Every line below that holds "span" must be copied.
········
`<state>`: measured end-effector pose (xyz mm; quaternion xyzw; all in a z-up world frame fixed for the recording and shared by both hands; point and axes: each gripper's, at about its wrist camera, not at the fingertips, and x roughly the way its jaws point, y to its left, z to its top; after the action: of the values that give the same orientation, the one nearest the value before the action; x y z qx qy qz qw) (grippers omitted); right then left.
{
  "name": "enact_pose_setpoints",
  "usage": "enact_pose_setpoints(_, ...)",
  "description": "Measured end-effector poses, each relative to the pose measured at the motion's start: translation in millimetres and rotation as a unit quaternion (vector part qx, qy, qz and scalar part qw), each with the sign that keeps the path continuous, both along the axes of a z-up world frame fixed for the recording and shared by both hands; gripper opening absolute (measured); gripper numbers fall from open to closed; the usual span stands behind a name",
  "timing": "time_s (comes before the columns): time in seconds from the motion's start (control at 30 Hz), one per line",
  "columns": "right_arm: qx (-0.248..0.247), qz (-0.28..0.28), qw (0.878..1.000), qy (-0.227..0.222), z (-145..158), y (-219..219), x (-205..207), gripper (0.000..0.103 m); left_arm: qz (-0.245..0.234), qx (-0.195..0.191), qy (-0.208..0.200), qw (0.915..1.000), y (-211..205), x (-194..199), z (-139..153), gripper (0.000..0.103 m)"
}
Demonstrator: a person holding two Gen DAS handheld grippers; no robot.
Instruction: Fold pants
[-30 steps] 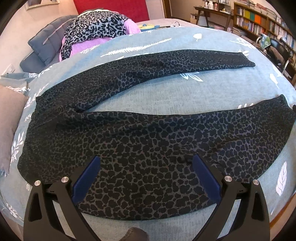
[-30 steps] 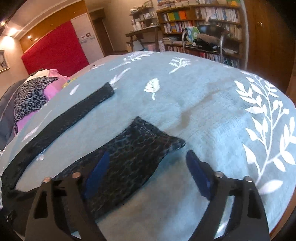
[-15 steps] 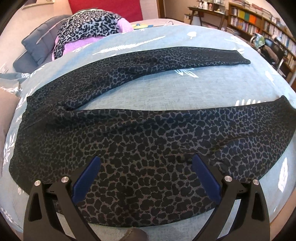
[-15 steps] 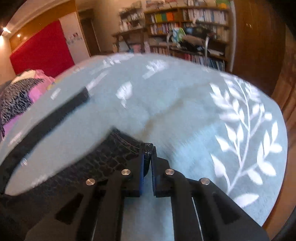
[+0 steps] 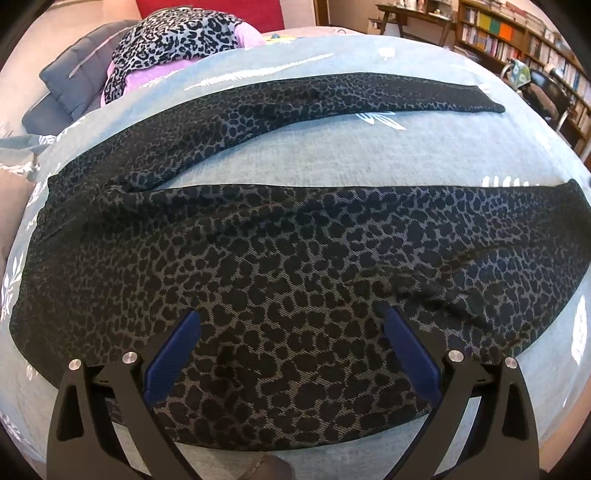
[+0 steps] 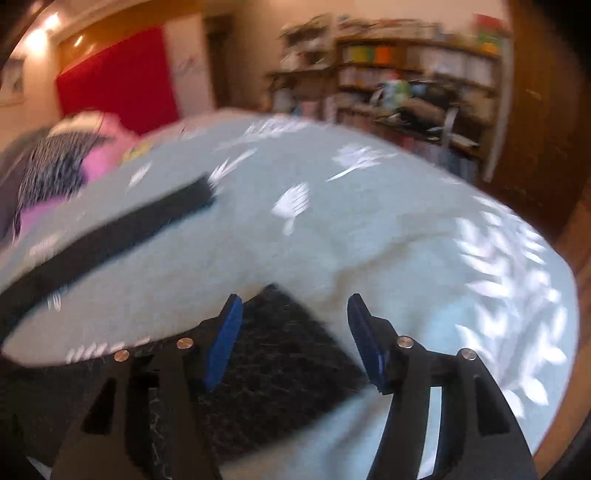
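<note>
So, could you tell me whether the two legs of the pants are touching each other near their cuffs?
Apart. The left wrist view shows a bare strip of bedspread between the far leg and near leg.

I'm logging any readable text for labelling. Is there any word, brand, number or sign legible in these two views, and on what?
None can be read.
Book spines on the bookshelf: too small.
The same shelves in the right wrist view: blurred.
Leopard-print pants and bedspread: pattern only, no label showing.

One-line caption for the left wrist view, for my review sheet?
Open left gripper hovers over leopard-print pants spread flat, legs apart, on a blue leaf-patterned bedspread.
</note>
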<state>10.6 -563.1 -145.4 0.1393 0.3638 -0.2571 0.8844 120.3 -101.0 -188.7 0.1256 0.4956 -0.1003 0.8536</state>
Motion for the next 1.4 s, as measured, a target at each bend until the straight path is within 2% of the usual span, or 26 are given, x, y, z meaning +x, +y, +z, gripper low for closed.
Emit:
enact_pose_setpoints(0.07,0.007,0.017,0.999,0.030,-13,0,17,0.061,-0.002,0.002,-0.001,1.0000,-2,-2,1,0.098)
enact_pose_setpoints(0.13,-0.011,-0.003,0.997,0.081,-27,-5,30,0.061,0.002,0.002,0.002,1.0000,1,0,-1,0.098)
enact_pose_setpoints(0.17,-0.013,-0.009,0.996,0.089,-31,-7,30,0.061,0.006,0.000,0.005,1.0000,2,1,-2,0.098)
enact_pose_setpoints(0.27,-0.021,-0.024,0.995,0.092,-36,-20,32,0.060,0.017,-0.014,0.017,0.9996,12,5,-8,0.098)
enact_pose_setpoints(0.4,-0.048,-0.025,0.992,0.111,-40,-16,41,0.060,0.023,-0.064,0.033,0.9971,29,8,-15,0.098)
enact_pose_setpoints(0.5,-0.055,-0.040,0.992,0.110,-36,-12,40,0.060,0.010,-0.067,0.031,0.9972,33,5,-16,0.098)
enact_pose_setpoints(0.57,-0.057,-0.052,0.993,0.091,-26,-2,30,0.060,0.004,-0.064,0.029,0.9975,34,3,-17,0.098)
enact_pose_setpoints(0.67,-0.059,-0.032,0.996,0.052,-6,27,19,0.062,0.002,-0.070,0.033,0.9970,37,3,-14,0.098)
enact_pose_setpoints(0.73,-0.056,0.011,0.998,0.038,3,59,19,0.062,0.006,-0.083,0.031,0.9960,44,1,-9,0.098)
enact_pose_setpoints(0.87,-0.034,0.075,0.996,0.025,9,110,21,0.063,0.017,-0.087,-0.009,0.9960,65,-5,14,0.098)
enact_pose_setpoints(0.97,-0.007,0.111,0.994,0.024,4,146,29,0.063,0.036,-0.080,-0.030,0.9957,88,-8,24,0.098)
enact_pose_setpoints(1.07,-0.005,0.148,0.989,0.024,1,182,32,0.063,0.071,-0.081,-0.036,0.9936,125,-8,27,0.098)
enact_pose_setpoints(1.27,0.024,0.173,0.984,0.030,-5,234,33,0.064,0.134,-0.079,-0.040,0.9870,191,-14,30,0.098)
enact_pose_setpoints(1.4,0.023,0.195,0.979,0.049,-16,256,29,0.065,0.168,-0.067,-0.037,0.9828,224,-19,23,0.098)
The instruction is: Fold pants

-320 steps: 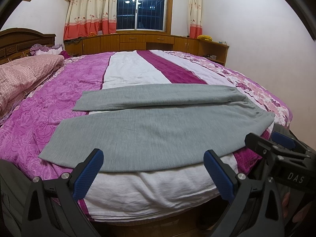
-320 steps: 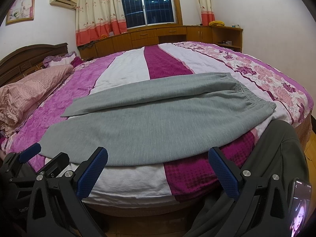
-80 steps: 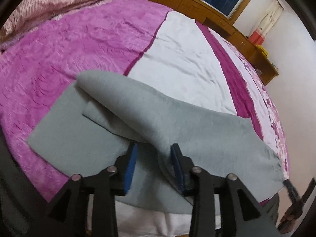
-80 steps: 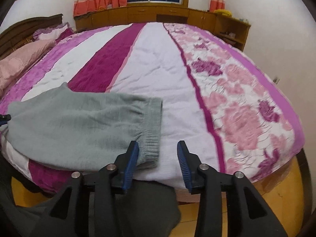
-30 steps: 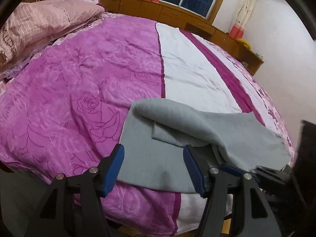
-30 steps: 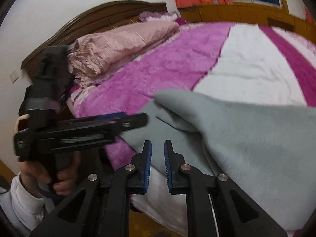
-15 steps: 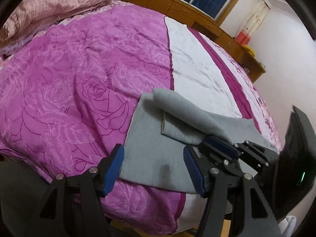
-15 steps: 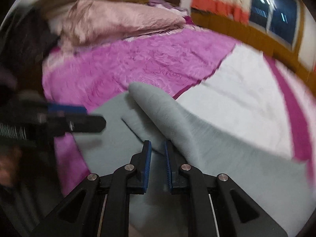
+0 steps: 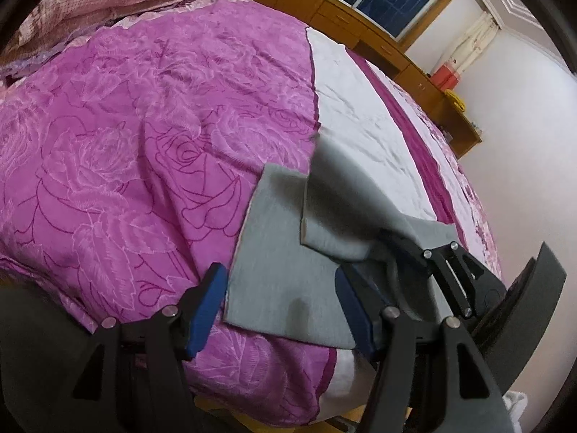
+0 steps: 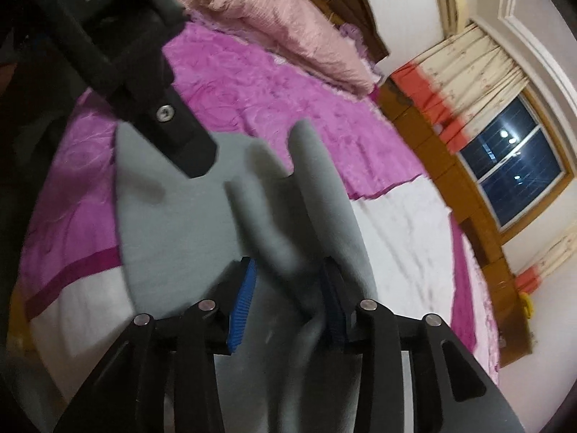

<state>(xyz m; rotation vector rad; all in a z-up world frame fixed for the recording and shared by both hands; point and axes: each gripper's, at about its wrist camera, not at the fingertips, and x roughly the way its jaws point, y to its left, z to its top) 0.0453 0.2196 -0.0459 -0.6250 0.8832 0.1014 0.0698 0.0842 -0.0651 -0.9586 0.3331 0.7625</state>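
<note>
The grey pants (image 9: 285,252) lie at the near edge of the bed, one leg draped in a loose fold over the other. My left gripper (image 9: 281,306) is open and empty, its blue pads either side of the lower leg's end. My right gripper (image 10: 288,303) is open, with a raised fold of the grey pants (image 10: 274,238) standing between its jaws; the view is blurred. The right gripper also shows in the left wrist view (image 9: 432,263), at the fold on the right.
The bed has a magenta rose-pattern cover (image 9: 126,144) with a white stripe (image 9: 360,108). A pink pillow (image 10: 288,25) lies at the headboard. Wooden cabinets (image 9: 360,21), a window and curtains stand behind. The left gripper's body (image 10: 119,54) crosses the right wrist view at upper left.
The right gripper has opened from shut and has tilted, now with the pants fold between its jaws. The left gripper has stayed open and dipped slightly closer to the leg end.
</note>
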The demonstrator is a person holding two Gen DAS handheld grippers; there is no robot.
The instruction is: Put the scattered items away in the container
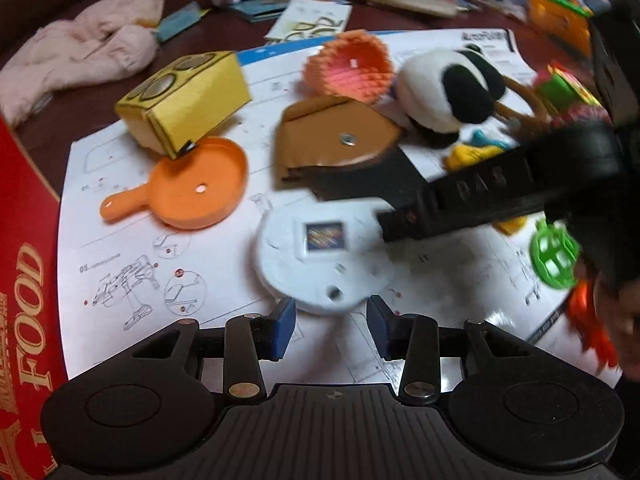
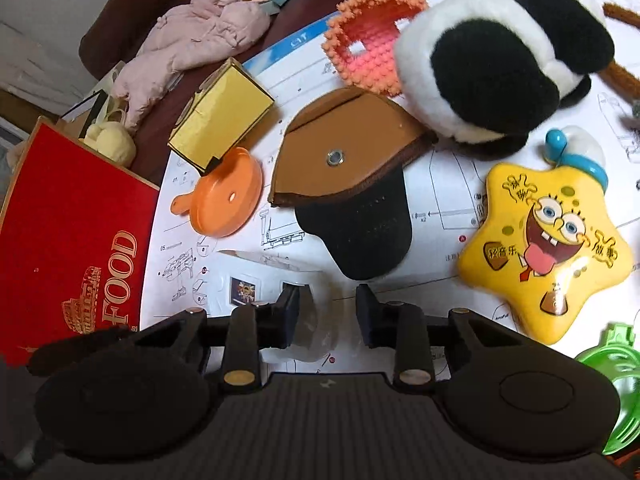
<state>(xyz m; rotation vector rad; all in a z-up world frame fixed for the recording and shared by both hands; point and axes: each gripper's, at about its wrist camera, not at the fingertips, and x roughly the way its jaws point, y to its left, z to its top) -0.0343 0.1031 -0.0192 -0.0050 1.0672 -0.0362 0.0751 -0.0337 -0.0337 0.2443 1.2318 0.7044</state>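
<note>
My left gripper [image 1: 331,326] is open, its blue pads either side of the near edge of a white round gadget [image 1: 320,258] lying on a white instruction sheet [image 1: 132,248]. The right gripper's black body [image 1: 520,188] reaches in from the right over that gadget. In the right wrist view my right gripper [image 2: 328,312] is open and empty, just short of a brown and black pouch [image 2: 352,168]. A yellow star toy [image 2: 548,236] lies to its right. A red box marked FOOD [image 2: 76,232] stands at the left and shows in the left wrist view too [image 1: 24,280].
On the sheet lie an orange pan lid [image 1: 196,188], a yellow carton [image 1: 188,100], an orange-pink studded ring [image 1: 348,64], a panda plush [image 2: 500,60] and a green ball [image 1: 556,252]. A pink cloth [image 1: 80,52] lies at the back left.
</note>
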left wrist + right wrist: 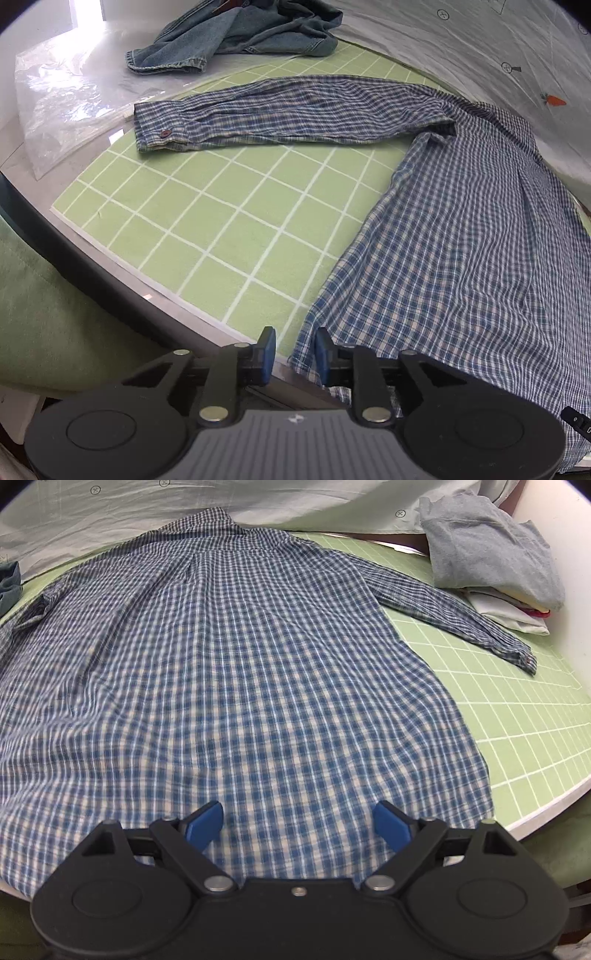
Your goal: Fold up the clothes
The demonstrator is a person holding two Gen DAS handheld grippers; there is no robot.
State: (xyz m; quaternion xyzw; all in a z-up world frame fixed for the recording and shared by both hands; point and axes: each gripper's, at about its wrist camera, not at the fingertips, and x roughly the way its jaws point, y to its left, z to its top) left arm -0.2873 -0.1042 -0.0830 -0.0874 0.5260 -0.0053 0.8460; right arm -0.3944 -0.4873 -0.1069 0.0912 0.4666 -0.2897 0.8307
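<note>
lying flat, plaid shirt [236,672]; right gripper [297,825] agape

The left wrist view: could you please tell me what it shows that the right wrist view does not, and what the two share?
Only the left wrist view shows the crumpled denim garment, the clear plastic sheet and the left gripper, its jaws apart at the shirt's hem corner. Only the right wrist view shows the stack of folded clothes and the right gripper, open wide over the hem. Both show the plaid shirt spread on the green grid mat.
</note>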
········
— Task solution —
  "description": "Measured end-effector poses, each relative to the pose measured at the motion's start: translation in millimetres and rotation as a unit quaternion (vector part qx, qy, qz and scalar part qw), each with the sign that keeps the path continuous, both along the axes of a z-up world frame fixed for the recording and shared by both hands; gripper opening absolute (measured); gripper numbers fall from open to closed; the usual span stands behind a name",
Motion for the next 1.4 s, as measured, a target at each bend until the straight path is within 2% of the usual span, or 26 are given, x, y, z meaning +x, +y, +z, gripper low for closed.

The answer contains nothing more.